A propos życia. W swojej książce "Wspomnienia z niepamięci" napisał Pan, że świat skończył się dla Pana wraz z wybuchem wojny, a zaczął w 1989 r. A te sześćdziesiąt lat pomiędzy?

- To był czas konsumpcji połączony z brakiem wiary w trwałość tego życia. Czas prowizoryczny, bo należało się liczyć z kresem wszystkiego. Począwszy od rannego wstawania, a skończywszy na nocnym zasypianiu. To był też czas oczekiwania na powrót normalności, czas powrotu do pełnej swobody zachowań. Mówiąc o tym, nie mam jedynie na myśli wolności politycznej, ale również osobistą. Człowiek płodząc dziecko, nie mógł wówczas nawet marzyć o tym, że zapewni mu jakąkolwiek przyszłość. Był to czas prowadzenia podwójnej buchalterii: moralnej i intelektualnej, bo zachowywało się tylko część siebie samego dla najbliższych osób. Co ciekawe, przez te wszystkie lata mówiło się, że wielu literatów pisze "do szuflady". Gdy nadszedł czas otwarcia szuflad, okazały się puste. Dlaczego? Bo nie dało. się być w pełni wiernym sobie samemu. Wszystkie okoliczności zewnętrzne powodowały, że człowiek wciąż się w jakiś sposób okaleczał. I czy tego chciał, czy nie, poddawał się presji systemu.

Pan też się poddawał?

- Oczywiście. Zajmowałem np. różne stanowiska, wbrew sobie. Dyrektorowanie Teatrem Dramatycznym było jednym wielkim kombinowaniem, żeby robić to, czego nie było wolno. Podobnie jak z prezesowaniem SPATiF-owi, z byciem w parlamencie. To były nieustające kalkulacje: co robić, żeby nie zrobić świństwa, a jednocześnie być pożytecznym. Labirynt pokrętnych dróg.

A więc czas dla Pana stracony?

- Nie, ale zubożony. Gdybyśmy od samego początku uzyskali suwerenność, to prawdopodobnie Polska byłaby drugą Belgią. Zarówno przy talentach Polaków, jak i przy ich niezno-śności, skłonności do anarchii, indywidualizmów, z wszystkimi negatywnymi cechami.

Czy sztuka była wówczas dla Pana antidotum na ten stan rzeczy?

- Niewątpliwie, bo jest ucieczką od rzeczywistości.
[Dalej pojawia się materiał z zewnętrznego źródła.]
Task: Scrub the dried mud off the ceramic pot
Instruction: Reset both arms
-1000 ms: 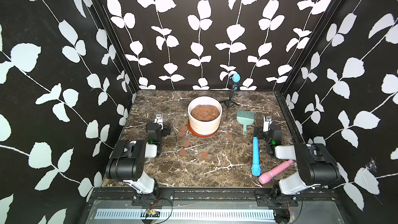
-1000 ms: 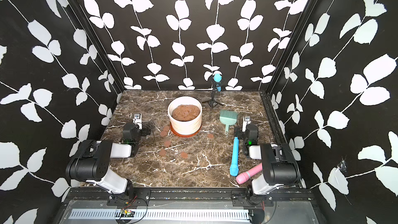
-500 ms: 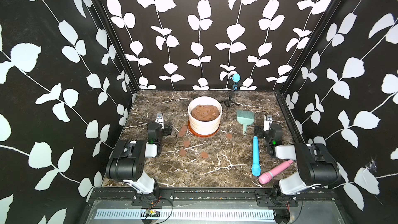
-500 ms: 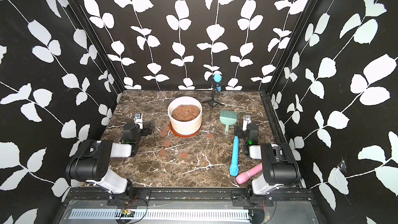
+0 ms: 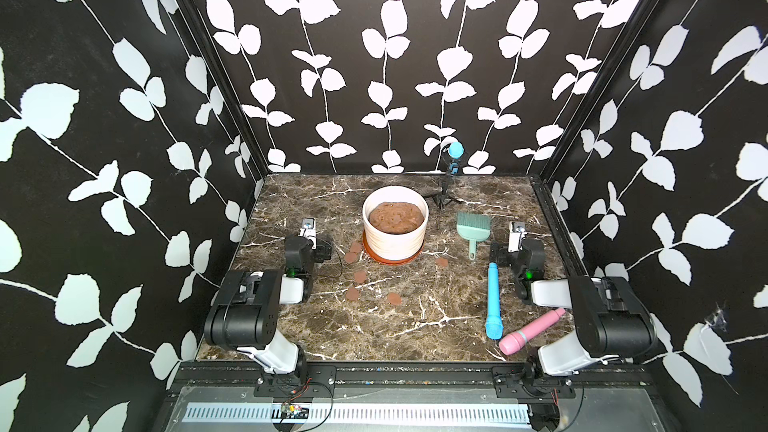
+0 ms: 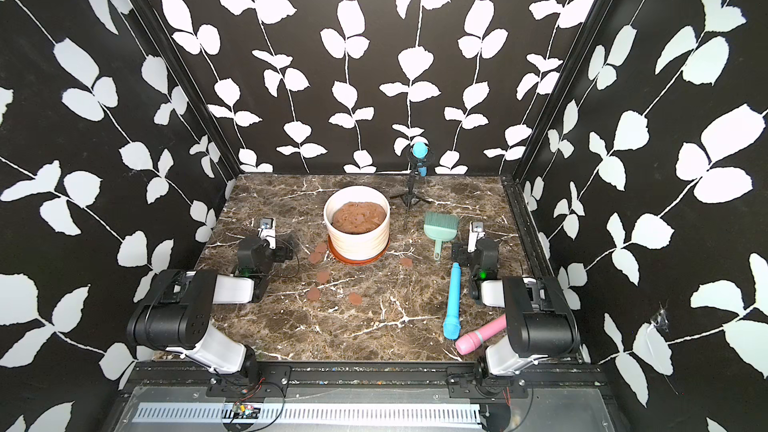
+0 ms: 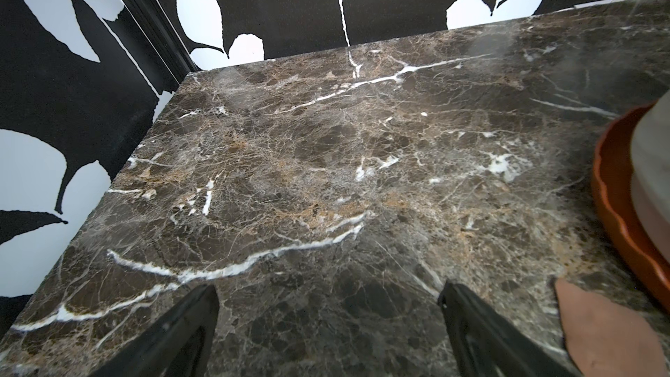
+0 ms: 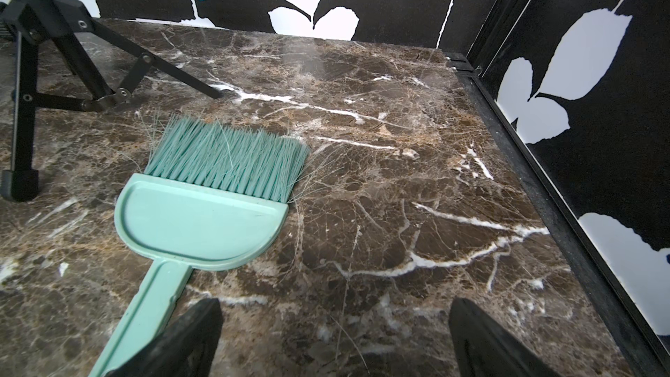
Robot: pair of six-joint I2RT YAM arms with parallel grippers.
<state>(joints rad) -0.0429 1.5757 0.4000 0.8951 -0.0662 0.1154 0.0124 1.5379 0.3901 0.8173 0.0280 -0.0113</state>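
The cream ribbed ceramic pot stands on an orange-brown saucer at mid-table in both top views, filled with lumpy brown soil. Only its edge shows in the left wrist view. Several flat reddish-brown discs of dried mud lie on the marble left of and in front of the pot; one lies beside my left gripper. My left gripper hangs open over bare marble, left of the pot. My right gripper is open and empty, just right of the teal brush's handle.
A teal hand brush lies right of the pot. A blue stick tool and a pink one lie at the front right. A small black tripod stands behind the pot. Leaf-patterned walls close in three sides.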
Wchodzenie w rzeczywistość sztuki, w świat, który nie istnieje naprawdę, ale jest jedynie hipotezą, czymś sztucznym - już sprawia ogromną ulgę. Nie mówiąc o satysfakcji wynikającej z konstruowania innej, wymyślonej rzeczywistości.

27 marca przypada Międzynarodowy Dzień Teatru. Jak Pan ocenia kondycję polskiego teatru, w sytuacji, gdy jedni ogłosili jego upadek, inni zaś twierdzą, że nigdy nie miał się tak dobrze?

- Sądzę, że jest w niezłej kondycji, choć dostrzegam też sporo ułomności. Naszemu teatrowi wciąż towarzyszy cecha bardzo korzystna dla uprawiania tej sztuki: większość scen w Polsce nadal ma ambicje repertuarowe, czyli pozwalające realizować przedstawienia na dobrym lub świetnym poziomie literackim. W ogromnej mierze polski teatr zajmuje się kondycją człowieka. Natomiast pewien kłopot jest z tym, co dzieje się wokół teatru. Mówię tu o dezorientacji, której sprawcami są ludzie opisujący teatr. Wśród krytyków panuje ogromna stronniczość w ocenach, a jej z kolei towarzyszy często zły gust.

Andrzej Wajda jest zdecydowanie mniejszym optymistą w ocenie stanu polskiego teatru, mówiąc, że coraz częściej imituje on rzeczywistość i przez to traci coś, co było jego najistotniejszą siłą - uogólnienie. Coraz częściej posługuje się językiem ulicy, a współcześni autorzy nie biorą odpowiedzialności za słowo. Zgadza się Pan?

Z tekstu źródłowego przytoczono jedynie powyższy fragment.